Let's nip that in the bud, let's treasure the smaller increments of time we grow through.  Look, listen to me now, I'm going to talk about something I know.  Give up your hang-ups about age, and aging, and death.  When you are 98 years old, if you are lucky to live to be so old and decrepit, you will wish for your strong, youthful, lusty body, full of life.  You will not care how your skin was or whether you felt attractive.  You will think that you were stupid and vain and foolish and selfish, back then, to be so picky about yourself, so nailed to others' opinions.  You will say, "Oh, God, to be 65 again!" and you will be deadly serious.  You will yearn for the days when you had your teeth, your hair (you too, ladies, and you lose it all over your body), your spouse still alive, the days when you could remember, at bedtime, what you had eaten for breakfast.  Or dinner.  You will mournfully cry, "So young!  So young!" when a friend dies at 77, because he didn't know how good he had it, he without a walker, a hearing aid, a 30-year-old Guatemalan helper with better things to do brusquely helping him toilet;  he who had so much life before him.  

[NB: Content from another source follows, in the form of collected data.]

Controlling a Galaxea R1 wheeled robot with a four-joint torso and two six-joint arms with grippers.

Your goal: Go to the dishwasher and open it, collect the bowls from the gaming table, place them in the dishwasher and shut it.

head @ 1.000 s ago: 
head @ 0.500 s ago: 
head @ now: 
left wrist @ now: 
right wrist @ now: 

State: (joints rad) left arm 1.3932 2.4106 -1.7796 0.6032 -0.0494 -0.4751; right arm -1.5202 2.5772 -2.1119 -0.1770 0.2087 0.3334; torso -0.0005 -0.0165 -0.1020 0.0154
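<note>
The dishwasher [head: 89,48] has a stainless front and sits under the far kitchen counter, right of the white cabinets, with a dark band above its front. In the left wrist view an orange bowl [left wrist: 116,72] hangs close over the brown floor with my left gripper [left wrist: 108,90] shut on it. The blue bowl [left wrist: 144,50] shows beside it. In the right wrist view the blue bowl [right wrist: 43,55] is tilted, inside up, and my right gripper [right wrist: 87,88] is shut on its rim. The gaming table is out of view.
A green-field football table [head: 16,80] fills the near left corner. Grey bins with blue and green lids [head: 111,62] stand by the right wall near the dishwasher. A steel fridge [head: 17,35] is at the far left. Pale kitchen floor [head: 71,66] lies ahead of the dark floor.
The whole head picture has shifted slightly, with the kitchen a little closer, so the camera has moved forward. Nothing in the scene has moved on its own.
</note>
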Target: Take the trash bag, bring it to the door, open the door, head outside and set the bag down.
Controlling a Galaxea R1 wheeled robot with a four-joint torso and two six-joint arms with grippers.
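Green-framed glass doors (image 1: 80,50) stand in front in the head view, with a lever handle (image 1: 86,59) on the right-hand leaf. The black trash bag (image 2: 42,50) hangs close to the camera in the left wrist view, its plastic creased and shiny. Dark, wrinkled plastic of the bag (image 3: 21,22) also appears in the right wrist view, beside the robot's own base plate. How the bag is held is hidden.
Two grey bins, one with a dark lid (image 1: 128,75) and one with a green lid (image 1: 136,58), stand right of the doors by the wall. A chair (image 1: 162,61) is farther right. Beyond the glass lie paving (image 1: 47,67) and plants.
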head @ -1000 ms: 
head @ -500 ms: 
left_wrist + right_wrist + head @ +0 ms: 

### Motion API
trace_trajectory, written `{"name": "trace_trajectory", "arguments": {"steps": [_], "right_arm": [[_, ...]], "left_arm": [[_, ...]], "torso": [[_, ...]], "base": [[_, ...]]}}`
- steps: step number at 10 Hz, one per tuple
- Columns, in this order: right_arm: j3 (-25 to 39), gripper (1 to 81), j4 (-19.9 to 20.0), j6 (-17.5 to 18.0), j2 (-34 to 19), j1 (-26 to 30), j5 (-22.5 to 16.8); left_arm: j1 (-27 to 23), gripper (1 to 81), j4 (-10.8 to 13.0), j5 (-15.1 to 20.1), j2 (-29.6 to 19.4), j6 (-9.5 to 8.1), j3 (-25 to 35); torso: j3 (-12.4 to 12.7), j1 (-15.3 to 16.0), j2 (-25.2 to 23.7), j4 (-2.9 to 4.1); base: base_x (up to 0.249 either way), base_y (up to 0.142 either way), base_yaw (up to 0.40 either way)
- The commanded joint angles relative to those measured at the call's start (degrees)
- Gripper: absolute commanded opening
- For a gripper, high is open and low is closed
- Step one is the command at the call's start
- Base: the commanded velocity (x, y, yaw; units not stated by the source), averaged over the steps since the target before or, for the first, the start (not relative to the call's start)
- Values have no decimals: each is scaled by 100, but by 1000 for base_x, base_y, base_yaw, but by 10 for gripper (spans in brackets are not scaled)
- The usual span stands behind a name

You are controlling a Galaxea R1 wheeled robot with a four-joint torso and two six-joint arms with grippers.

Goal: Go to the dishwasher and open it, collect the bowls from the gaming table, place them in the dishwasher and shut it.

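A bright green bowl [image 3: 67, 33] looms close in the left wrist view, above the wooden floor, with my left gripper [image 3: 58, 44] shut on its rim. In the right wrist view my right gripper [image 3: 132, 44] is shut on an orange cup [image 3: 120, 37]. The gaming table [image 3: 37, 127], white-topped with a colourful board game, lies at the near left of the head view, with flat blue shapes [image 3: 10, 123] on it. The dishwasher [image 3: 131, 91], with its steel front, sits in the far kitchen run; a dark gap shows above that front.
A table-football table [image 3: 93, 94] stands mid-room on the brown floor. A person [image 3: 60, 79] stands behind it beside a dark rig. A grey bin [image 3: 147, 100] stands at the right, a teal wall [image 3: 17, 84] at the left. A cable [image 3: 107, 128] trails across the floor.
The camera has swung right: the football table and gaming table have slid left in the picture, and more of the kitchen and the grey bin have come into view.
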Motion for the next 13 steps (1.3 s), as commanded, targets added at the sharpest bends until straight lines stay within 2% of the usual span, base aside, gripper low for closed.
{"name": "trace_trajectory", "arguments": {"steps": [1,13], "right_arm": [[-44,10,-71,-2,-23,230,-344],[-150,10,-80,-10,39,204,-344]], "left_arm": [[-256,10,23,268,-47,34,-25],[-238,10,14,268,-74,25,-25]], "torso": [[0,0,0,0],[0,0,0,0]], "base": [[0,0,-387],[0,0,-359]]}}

I was 250 months the first time I got my heart broken, but I've learned since then to do it more often.  I was 300 months when I moved back in with my parents.  I was 370 months when I went back to school.  I periodically calculate my age in months because it throws off my brain.  Does that make any sense?  I can't really get any perspective on being 32, but 384.4 months kicks in a new gear in my head that understands something I can't when I'm in the "years" gear.  Being in AA has got me thinking about days, too.  Just so you know, I'm now 11,700 days on  this Earth.  That's 1671.4 weeks, if you were wondering.